Department of Computer Science and Engineering
4-192 EE/CSci Building
University of Minnesota
http://www-users.cs.umn.edu/~boley/
Ph: (612) 625-3887

Daniel Boley is a professor in the Department of Computer Science and Engineering at the University of Minnesota, Twin Cities. He received a B.A. in Mathematics from Cornell University, an M.S. and Ph.D. in Computer Science from Standford University.

Boley’s current research interests include large sparse linear algebra problems arising from many engineering applications, the integration of numerical techniques in new technologies in a robust and fault tolerant manner, and the application of similar techniques to specific applications. Applications include control theory, electromagnetics, robotics, unsupervised machine learning, and vehicle navigation.

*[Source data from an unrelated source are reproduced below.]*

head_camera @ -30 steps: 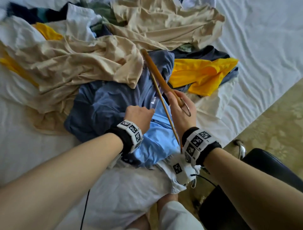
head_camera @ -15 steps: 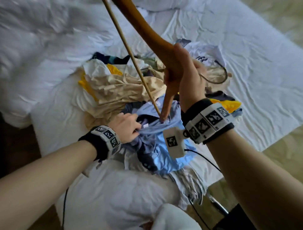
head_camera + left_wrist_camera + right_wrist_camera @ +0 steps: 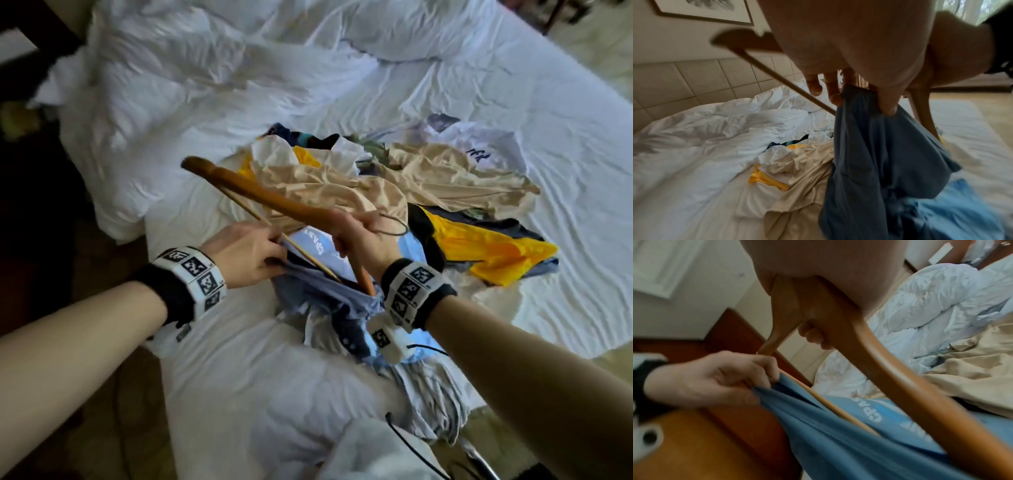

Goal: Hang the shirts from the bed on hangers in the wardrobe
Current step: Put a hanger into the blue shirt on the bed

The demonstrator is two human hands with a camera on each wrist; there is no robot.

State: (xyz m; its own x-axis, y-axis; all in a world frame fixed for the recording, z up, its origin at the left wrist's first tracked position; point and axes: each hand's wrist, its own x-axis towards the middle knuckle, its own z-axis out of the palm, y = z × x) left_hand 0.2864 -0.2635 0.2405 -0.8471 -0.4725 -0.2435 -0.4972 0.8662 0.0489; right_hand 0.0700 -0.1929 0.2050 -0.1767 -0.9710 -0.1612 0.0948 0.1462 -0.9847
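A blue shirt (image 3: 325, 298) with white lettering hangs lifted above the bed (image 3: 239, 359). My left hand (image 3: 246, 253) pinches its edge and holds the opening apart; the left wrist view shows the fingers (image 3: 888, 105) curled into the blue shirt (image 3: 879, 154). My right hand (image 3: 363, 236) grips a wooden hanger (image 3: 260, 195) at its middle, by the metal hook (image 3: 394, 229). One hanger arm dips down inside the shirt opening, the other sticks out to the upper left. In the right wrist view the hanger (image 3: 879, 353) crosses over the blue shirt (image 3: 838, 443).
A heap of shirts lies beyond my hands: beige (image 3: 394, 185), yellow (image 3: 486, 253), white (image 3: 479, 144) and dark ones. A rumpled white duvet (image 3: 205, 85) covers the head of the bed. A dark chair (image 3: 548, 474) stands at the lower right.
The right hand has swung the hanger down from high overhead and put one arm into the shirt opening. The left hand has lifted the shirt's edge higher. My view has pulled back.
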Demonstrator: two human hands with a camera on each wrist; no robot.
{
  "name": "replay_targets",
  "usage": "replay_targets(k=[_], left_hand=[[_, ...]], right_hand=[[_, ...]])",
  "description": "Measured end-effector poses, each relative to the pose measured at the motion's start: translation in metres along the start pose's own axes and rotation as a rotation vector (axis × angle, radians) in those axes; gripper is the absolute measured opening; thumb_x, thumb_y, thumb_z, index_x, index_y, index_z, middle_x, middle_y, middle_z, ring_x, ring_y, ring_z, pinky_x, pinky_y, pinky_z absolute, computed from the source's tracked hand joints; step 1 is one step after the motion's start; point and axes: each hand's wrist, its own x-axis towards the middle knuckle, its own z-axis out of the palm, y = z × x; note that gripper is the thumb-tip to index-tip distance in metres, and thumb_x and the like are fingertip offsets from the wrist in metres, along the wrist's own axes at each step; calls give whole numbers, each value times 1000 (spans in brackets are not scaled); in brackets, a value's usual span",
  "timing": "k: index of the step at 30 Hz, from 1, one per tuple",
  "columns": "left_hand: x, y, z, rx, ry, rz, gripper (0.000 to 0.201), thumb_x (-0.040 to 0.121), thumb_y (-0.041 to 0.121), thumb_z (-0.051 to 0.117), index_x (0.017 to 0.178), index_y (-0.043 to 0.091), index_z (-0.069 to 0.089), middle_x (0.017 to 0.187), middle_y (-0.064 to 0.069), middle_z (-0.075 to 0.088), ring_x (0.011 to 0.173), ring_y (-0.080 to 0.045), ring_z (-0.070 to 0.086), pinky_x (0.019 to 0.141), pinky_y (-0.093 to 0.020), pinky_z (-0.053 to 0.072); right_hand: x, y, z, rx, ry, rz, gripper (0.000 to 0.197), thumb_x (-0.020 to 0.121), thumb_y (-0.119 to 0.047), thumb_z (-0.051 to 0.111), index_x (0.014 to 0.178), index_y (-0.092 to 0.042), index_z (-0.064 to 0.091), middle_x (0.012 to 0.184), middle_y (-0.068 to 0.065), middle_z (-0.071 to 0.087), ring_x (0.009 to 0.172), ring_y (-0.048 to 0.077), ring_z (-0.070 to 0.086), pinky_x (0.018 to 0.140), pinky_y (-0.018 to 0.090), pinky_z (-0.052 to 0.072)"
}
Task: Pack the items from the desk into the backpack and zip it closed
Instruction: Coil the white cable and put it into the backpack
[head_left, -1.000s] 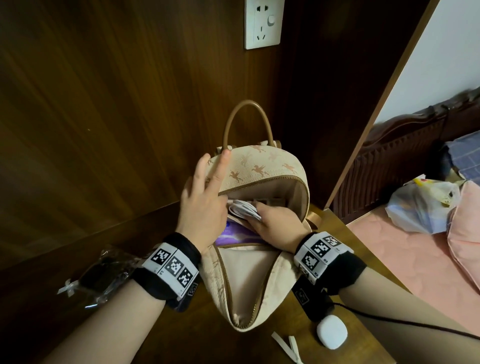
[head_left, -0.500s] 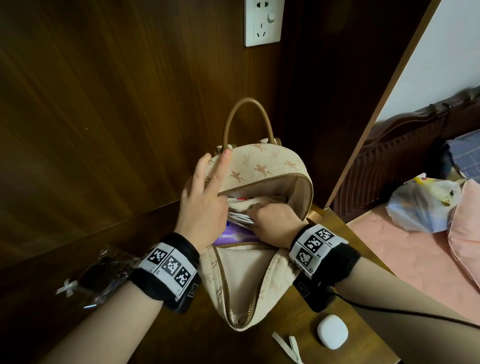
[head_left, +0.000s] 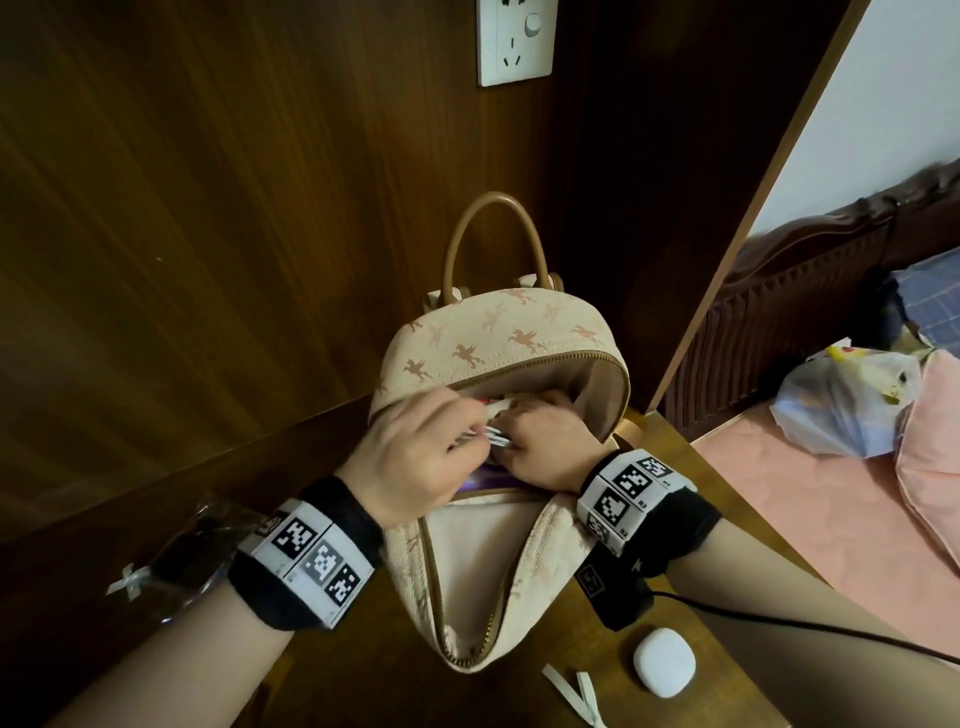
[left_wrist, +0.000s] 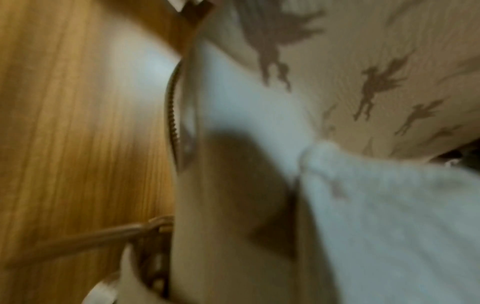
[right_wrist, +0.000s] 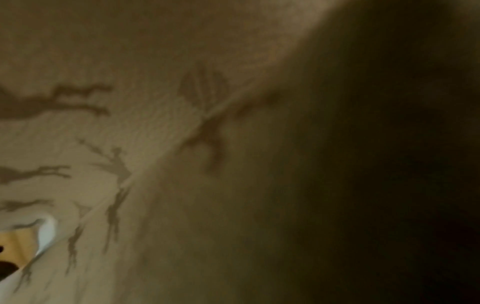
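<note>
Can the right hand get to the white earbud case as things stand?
Probably yes, once freed. The white earbud case lies bare on the desk just below the right wrist, nothing over it, but the right hand is busy inside the backpack.

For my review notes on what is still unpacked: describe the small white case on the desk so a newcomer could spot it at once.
Start at the open backpack standing on the wooden desk. Just to the right of its near end, below the right wrist, lies the white case. It is a smooth rounded pebble shape, unlike the thin white strips beside it.
</note>
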Motion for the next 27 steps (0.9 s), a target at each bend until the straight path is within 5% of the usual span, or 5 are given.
replay_targets(k=[4,11,16,23,27], left_hand=[[-3,-10,9,-120,-298,-47,31,76,-3,64,103,10,66,112,-9,63,92,-26,63,69,-38,57],[-3,-16,14,-293,-357,-273,29,85,26,46,100,22,71,106,4,67,84,-20,66,60,-34,57],[4,-19,9,-281,-534,-388,10,89,22,58,97,28,61,104,9,57,87,-17,58,63,-39,51],[10,-33,12,-267,-735,-466,14,94,24,50,104,29,57,110,9,55,96,-16,55,76,-41,50],[13,-34,13,-326,-760,-479,10,92,26,52,100,31,54,101,10,56,92,-14,55,74,-41,50]], right_hand=[[4,3,-2,43,-76,23,31,93,-33,42,112,-18,61,111,8,66,110,24,56,98,33,27],[-1,4,-4,109,-101,-3,34,93,-32,45,124,-18,50,117,10,63,111,28,56,89,32,38],[-4,9,3,219,13,61,60,86,-43,58,128,-9,34,109,11,66,106,28,59,89,35,42],[-14,18,-5,357,87,-68,48,85,-33,64,128,-15,53,125,5,60,116,19,54,98,29,41],[-10,18,-7,359,35,-61,33,91,-28,57,122,-16,60,117,6,66,106,21,59,90,28,41]])
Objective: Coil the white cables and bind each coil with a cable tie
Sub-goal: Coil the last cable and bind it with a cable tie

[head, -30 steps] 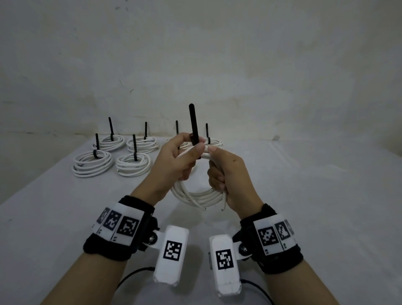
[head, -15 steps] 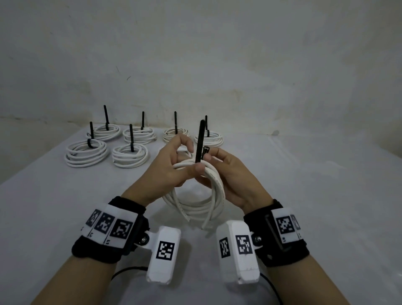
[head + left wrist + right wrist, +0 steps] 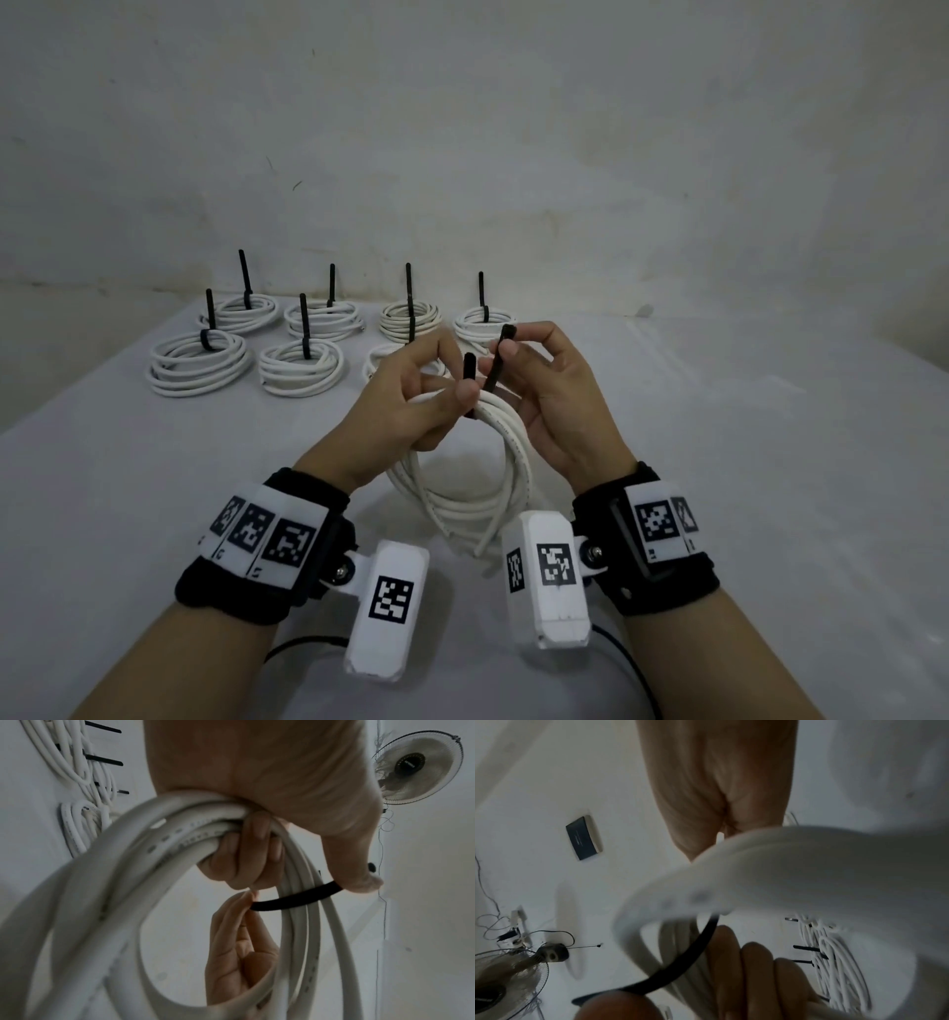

In machine learning, techniques related to spectral graph partitioning lead to unusually fast and effective methods for unsupervised clustering. This is an example of how fast linear algebra methods find their way into new areas. Using these techniques, we are exploring very large datasets derived from text documents, textile images, movie ratings, voice transcription data, etc. They also serve as a basis for a client-side Web agent capable of automatically organizing documents retrieved through the browser for the user.

In control theory, identification of systems from signal data using efficient state-space linear algebra techniques is an ongoing research effort. Our goal is to improve the robustness and numerical stability of the methods while not losing the advantages of a fast algorithm. Similar techniques carry over to the design and synthesis of controllers.

In electromagnetics and many similar applications in physics and engineering, the resonant modes lead naturally to very large sparse matrix eigenvalues, for which the efficient solution is sought. Iterative techniques lead to efficient solutions, but these depend on an appropriate ordering of the unknowns for sparsity, serial time complexity, and parallel efficiency.